• WHAT TO WORK ON: An exact copy of the lines from the one containing "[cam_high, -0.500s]" to the end of the records below is required, and nothing else.

• DATA FOR ANALYSIS:
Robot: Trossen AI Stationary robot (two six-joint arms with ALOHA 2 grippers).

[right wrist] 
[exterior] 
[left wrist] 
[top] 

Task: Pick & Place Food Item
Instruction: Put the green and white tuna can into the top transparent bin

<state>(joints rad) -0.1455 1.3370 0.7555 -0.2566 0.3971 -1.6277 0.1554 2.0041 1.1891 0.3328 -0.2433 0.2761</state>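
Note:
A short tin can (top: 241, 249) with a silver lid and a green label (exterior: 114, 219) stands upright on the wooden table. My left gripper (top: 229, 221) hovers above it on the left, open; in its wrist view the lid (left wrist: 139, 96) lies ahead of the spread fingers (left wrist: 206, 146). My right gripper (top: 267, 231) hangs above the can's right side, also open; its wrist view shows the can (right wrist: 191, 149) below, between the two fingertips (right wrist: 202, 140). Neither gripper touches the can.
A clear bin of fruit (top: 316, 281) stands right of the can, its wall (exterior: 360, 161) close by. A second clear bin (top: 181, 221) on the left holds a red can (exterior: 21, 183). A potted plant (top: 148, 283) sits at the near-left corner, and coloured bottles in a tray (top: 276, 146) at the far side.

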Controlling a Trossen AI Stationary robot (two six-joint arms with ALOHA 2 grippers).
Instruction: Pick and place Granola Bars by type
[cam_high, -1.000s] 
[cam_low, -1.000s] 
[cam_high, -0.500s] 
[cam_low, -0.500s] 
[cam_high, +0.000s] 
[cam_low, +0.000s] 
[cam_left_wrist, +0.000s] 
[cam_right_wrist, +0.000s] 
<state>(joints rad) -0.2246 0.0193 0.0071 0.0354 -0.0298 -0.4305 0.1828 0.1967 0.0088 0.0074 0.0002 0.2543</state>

• RESULT:
[cam_high, -0.500s] 
[cam_low, -0.500s] 
[cam_high, +0.000s] 
[cam_low, +0.000s] 
[cam_left_wrist, +0.000s] 
[cam_right_wrist, +0.000s] 
<state>(joints rad) -0.2246 0.0193 0.0071 0.0354 -0.0298 -0.4305 0.1828 0.1967 0.0088 0.0074 0.0002 0.2543</state>

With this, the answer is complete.